● **Problem statement**: In the listing below, a line holding "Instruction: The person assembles" and a line holding "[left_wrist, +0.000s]" mark the range. Retype both exactly, with all lines between them.

● **Given entries**:

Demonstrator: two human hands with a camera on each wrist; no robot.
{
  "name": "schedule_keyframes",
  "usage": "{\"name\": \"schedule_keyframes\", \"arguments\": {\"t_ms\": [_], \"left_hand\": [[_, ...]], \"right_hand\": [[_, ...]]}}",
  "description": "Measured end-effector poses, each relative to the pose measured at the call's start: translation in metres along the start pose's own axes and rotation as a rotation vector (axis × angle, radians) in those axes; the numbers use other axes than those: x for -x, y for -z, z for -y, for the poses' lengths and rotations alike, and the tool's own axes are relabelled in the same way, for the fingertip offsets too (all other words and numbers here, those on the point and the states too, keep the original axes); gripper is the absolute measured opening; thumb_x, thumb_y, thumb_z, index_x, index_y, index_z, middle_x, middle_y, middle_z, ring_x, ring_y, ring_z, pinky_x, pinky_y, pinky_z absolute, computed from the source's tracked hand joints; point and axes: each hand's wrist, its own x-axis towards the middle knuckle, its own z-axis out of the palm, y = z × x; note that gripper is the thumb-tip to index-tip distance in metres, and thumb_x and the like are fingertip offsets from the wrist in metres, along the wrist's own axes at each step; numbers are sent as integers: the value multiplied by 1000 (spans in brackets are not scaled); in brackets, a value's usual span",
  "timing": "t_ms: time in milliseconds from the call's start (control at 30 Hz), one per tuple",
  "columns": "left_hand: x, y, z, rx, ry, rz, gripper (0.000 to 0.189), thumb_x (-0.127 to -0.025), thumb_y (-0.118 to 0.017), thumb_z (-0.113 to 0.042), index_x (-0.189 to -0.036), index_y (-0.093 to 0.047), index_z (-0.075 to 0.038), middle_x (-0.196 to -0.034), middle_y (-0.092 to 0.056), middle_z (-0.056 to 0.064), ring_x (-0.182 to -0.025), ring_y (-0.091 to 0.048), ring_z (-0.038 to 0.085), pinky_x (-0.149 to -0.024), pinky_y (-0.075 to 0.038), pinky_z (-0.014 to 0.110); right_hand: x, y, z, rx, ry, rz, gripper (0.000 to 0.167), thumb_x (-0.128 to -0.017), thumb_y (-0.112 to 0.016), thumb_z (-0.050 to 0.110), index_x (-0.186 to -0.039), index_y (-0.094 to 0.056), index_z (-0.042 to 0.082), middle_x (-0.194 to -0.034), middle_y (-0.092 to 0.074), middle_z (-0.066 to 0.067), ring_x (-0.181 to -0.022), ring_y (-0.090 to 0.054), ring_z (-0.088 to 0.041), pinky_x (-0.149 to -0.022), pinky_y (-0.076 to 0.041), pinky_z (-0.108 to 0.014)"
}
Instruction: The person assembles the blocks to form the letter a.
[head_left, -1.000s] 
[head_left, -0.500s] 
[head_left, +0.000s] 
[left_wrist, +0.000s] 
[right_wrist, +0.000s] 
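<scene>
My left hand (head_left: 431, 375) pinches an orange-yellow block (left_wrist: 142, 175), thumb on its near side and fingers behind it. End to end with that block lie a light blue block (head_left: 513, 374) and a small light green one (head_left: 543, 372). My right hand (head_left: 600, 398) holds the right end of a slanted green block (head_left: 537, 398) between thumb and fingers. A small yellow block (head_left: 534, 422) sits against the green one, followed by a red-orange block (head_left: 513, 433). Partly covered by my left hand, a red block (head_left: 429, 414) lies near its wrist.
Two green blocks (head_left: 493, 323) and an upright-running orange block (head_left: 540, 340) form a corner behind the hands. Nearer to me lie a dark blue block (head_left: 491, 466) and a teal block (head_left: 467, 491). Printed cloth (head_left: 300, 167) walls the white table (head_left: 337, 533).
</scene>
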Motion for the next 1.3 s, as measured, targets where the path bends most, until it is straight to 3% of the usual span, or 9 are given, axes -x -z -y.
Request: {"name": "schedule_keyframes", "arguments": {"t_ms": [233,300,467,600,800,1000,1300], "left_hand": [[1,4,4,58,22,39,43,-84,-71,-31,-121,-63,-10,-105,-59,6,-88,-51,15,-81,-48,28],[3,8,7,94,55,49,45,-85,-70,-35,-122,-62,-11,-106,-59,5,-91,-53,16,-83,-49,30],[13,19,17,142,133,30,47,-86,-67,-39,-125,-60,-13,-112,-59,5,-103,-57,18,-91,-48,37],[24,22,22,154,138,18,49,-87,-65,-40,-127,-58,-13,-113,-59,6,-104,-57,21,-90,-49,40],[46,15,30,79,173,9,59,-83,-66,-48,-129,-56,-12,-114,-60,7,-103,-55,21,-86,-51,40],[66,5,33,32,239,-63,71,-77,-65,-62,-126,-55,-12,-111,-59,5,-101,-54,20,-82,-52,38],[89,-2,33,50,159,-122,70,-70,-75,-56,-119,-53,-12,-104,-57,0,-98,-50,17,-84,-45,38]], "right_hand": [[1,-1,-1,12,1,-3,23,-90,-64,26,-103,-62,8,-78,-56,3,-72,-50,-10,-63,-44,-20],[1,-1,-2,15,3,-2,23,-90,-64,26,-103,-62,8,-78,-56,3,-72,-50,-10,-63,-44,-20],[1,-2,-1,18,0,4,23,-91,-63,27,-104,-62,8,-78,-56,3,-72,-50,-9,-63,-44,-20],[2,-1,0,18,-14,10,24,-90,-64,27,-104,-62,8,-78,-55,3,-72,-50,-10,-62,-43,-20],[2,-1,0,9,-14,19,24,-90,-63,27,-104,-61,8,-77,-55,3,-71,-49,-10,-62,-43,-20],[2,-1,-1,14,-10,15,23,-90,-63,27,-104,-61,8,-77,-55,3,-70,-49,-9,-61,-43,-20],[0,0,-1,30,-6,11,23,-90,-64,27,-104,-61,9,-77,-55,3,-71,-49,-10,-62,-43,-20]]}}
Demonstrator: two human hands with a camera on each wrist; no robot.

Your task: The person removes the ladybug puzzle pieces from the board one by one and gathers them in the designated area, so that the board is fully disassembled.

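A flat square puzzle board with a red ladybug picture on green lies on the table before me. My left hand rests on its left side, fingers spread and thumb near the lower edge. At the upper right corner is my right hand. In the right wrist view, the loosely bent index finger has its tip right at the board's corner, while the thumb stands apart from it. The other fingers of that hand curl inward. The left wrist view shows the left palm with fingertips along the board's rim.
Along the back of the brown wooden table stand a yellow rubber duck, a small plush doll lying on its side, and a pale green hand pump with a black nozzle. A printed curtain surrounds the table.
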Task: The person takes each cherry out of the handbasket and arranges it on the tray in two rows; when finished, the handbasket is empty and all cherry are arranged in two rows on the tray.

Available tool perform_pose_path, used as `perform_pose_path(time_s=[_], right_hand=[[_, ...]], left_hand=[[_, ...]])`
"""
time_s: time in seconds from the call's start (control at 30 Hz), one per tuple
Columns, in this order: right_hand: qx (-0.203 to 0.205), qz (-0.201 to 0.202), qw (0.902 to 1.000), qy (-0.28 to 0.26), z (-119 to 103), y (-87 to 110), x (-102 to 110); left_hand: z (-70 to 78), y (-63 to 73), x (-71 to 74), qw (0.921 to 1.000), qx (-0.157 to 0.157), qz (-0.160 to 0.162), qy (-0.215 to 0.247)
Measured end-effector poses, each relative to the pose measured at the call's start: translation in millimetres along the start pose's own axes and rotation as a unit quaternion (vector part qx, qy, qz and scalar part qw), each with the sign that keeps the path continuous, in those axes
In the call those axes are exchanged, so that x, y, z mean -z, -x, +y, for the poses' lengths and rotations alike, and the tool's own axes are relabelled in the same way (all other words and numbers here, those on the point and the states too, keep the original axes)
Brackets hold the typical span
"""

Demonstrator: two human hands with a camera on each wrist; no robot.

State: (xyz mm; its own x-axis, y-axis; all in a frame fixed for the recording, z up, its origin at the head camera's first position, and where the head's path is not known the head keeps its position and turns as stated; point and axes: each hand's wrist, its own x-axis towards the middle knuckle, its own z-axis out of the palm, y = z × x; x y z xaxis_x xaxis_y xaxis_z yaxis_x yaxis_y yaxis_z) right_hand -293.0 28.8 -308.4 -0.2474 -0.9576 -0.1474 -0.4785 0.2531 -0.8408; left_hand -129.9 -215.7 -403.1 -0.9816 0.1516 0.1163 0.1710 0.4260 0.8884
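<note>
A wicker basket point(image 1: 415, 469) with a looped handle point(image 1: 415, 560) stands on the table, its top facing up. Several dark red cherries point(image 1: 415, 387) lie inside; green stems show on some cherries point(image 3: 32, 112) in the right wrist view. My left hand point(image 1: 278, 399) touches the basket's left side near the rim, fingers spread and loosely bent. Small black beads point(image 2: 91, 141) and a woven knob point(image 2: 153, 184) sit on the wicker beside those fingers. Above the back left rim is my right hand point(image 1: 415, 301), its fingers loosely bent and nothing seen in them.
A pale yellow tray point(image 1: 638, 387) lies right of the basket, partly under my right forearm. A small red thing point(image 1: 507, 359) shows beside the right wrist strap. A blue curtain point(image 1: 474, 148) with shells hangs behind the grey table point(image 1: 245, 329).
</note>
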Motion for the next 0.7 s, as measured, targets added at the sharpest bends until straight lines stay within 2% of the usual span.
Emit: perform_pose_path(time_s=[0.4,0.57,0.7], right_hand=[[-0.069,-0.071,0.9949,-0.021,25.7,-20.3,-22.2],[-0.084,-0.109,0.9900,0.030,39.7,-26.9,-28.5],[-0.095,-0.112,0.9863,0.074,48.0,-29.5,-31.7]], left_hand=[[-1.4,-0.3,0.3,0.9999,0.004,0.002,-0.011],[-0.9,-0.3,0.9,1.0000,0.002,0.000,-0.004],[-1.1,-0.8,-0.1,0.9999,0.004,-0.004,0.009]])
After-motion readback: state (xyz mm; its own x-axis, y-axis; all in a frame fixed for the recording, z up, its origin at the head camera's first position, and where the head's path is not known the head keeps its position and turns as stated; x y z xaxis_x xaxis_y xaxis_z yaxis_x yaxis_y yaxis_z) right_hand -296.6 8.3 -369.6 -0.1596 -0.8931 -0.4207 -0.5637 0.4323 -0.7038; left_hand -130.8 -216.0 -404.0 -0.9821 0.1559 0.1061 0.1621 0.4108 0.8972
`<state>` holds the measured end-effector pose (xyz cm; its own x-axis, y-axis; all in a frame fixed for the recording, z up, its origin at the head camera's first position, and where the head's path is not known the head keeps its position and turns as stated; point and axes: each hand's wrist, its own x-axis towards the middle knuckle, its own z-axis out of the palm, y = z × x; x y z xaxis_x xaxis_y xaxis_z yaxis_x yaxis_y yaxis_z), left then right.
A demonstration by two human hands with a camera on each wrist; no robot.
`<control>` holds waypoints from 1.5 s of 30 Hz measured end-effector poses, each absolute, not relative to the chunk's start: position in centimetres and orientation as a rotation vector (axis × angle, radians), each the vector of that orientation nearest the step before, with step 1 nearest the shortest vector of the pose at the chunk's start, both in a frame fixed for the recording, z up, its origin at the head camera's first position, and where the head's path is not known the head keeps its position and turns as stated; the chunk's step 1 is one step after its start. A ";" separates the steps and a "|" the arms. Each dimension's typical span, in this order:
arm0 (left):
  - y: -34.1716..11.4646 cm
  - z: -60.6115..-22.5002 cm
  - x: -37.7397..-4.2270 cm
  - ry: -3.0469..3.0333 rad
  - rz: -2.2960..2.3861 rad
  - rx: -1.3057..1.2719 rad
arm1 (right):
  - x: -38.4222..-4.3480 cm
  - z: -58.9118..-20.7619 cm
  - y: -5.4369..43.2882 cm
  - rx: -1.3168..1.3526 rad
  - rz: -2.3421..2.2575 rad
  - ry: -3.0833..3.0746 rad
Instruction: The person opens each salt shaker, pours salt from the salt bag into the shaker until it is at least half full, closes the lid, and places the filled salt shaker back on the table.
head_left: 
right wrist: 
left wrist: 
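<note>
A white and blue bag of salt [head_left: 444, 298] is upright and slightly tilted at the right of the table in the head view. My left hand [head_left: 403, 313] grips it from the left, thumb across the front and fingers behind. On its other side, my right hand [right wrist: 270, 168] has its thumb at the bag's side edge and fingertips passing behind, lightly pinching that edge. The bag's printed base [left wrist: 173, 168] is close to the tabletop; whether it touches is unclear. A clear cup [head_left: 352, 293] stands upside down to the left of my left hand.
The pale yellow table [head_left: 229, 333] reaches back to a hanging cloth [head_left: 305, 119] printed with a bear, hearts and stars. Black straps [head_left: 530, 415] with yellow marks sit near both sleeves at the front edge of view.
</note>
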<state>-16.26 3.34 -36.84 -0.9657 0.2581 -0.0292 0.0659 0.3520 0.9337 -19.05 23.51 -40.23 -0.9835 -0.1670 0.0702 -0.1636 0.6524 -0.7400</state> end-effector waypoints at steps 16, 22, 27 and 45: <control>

● **Answer to this problem**:
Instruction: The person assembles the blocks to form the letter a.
[head_left, -1.000s] 
[head_left, -0.500s] 
[head_left, +0.000s] 
[left_wrist, +0.000s] 

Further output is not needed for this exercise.